* To do
Only the pictures should be dropped; every line of the data must come back exactly as written.
Top of Data excerpt
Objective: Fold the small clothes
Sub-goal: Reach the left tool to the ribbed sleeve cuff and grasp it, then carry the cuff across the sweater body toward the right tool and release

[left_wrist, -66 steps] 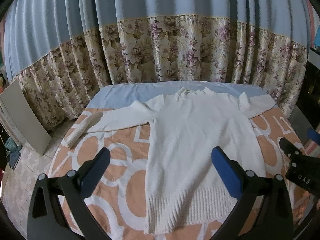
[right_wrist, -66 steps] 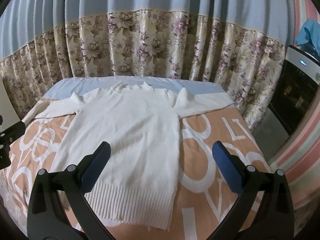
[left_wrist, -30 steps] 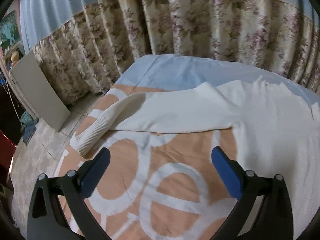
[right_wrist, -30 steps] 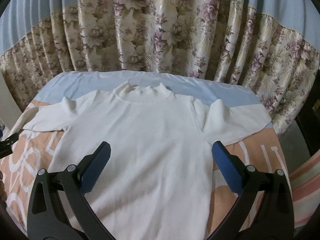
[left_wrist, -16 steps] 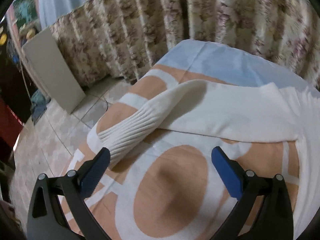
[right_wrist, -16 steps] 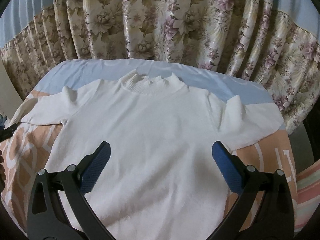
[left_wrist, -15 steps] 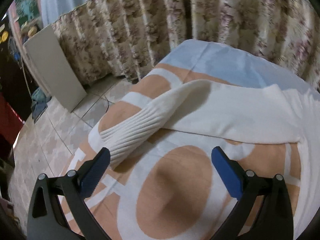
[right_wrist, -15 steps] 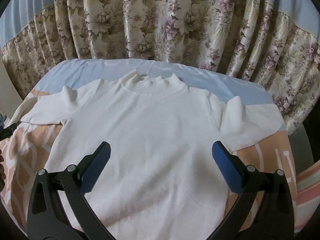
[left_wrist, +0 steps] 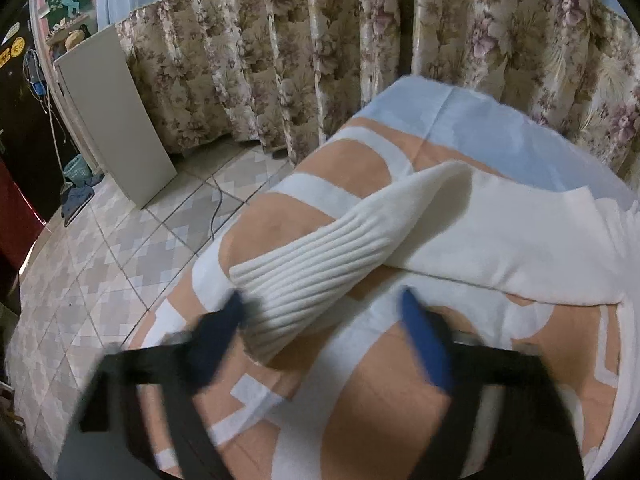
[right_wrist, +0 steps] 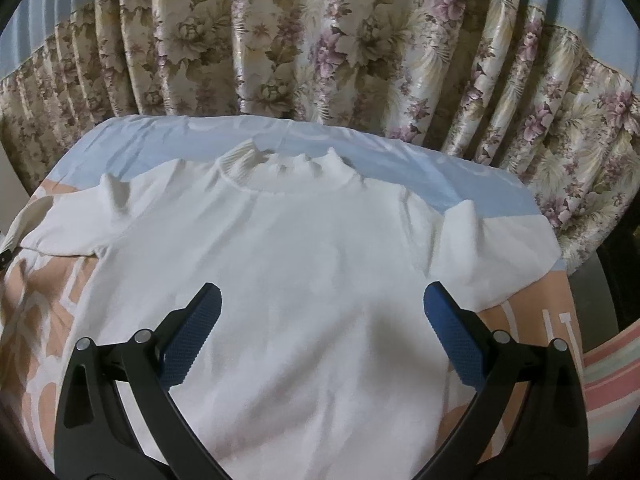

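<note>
A white knit sweater (right_wrist: 312,248) lies flat, collar away from me, on an orange-and-white patterned bedcover (left_wrist: 380,392). Its left sleeve (left_wrist: 500,240) stretches toward the bed's edge and ends in a ribbed cuff (left_wrist: 304,284). My left gripper (left_wrist: 320,300) is blurred and its jaws are closing, with the cuff end between them. One pad (left_wrist: 224,320) is at the cuff's edge, while the other (left_wrist: 420,332) stands apart from it. My right gripper (right_wrist: 322,294) hovers open over the sweater's chest with nothing between its fingers.
Floral curtains (right_wrist: 320,48) hang behind the bed. Left of the bed is a tiled floor (left_wrist: 100,264) with a white board (left_wrist: 112,120) leaning against the curtain and a small basket (left_wrist: 76,168). A light blue sheet (right_wrist: 168,136) covers the bed's far end.
My left gripper has swung left and down from the sweater's body to the sleeve cuff, and its jaws have narrowed around it. The right gripper has moved closer to the sweater's chest, still open.
</note>
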`<state>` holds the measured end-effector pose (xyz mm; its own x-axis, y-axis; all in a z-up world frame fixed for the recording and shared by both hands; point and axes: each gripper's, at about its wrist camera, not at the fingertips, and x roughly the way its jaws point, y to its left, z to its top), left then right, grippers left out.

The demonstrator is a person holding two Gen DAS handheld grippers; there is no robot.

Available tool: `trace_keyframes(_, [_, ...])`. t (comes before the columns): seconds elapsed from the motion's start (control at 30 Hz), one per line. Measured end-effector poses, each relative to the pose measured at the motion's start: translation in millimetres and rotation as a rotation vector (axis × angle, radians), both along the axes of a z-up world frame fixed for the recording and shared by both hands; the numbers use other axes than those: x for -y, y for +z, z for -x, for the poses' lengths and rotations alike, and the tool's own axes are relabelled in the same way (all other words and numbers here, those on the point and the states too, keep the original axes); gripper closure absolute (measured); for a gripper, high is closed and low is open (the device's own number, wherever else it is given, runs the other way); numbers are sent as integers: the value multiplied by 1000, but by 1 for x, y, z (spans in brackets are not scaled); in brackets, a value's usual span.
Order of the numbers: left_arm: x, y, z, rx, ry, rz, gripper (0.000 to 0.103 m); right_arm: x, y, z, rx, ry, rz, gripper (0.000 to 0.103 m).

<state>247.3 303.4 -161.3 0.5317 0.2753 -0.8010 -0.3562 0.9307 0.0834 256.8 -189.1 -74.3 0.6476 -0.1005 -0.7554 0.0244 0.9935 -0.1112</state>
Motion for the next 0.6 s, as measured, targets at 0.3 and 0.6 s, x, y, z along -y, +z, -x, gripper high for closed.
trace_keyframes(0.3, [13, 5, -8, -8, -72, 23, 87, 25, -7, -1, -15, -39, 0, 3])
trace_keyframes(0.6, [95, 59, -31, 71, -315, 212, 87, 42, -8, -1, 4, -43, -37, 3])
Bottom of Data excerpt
* Completed task
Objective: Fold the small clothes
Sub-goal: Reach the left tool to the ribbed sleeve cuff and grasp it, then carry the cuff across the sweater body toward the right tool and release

[left_wrist, -66 steps] 
[right_wrist, -66 steps] 
[left_wrist, -30 steps] 
[right_wrist, -30 steps] 
[left_wrist, -16 steps] 
[right_wrist, -16 steps] 
[left_wrist, -15 steps] 
[right_wrist, -15 steps] 
[left_wrist, +0 steps] 
[right_wrist, +0 steps] 

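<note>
A white knit sweater (right_wrist: 312,248) lies flat, collar away from me, on an orange-and-white patterned bedcover (left_wrist: 380,392). Its left sleeve (left_wrist: 500,240) stretches toward the bed's edge and ends in a ribbed cuff (left_wrist: 304,284). My left gripper (left_wrist: 320,300) is blurred and its jaws are closing, with the cuff end between them. One pad (left_wrist: 224,320) is at the cuff's edge, while the other (left_wrist: 420,332) stands apart from it. My right gripper (right_wrist: 322,294) hovers open over the sweater's chest with nothing between its fingers.
Floral curtains (right_wrist: 320,48) hang behind the bed. Left of the bed is a tiled floor (left_wrist: 100,264) with a white board (left_wrist: 112,120) leaning against the curtain and a small basket (left_wrist: 76,168). A light blue sheet (right_wrist: 168,136) covers the bed's far end.
My left gripper has swung left and down from the sweater's body to the sleeve cuff, and its jaws have narrowed around it. The right gripper has moved closer to the sweater's chest, still open.
</note>
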`<state>` holds the measured end-effector pose (xyz mm; its own x-axis, y-axis; all in a z-up world frame fixed for the recording and shared by both hands; point and axes: each gripper's, at about its wrist camera, not at the fingertips, and x roughly the way its jaws point, y to its left, z to its top), left then right, grippers left out.

The demonstrator is a person holding two Gen DAS handheld grippers; there is no robot.

Available tool: `trace_keyframes(_, [_, ...])`. t (comes before the columns): seconds elapsed from the motion's start (control at 30 Hz), one per line. Measured end-effector poses, each relative to the pose measured at the motion's start: translation in millimetres and rotation as a rotation vector (axis × angle, radians), both along the axes of a z-up world frame fixed for the recording and shared by both hands; the numbers use other axes than those: x for -y, y for +z, z for -x, for the poses' lengths and rotations alike, and the tool's own axes are relabelled in the same way (all other words and numbers here, those on the point and the states too, keep the original axes); gripper closure absolute (measured); for a gripper, high is closed and low is open (the device's own number, wherever else it is given, runs the other way); numbers are sent as integers: the value multiplied by 1000, but by 1 for x, y, z (spans in brackets are not scaled); in brackets, a value's usual span.
Order of the numbers: left_arm: x, y, z, rx, ry, rz, gripper (0.000 to 0.103 m); right_arm: x, y, z, rx, ry, rz, gripper (0.000 to 0.103 m).

<state>247.3 303.4 -161.3 0.5317 0.2753 -0.8010 -0.3562 0.9307 0.0834 256.8 -189.1 -74.3 0.6476 -0.1005 -0.7554 0.0244 0.9935 -0.1112</state>
Motion for the next 0.6 s, as measured, targets at 0.3 and 0.6 s, x, y, z along -y, +z, -x, gripper high for closed.
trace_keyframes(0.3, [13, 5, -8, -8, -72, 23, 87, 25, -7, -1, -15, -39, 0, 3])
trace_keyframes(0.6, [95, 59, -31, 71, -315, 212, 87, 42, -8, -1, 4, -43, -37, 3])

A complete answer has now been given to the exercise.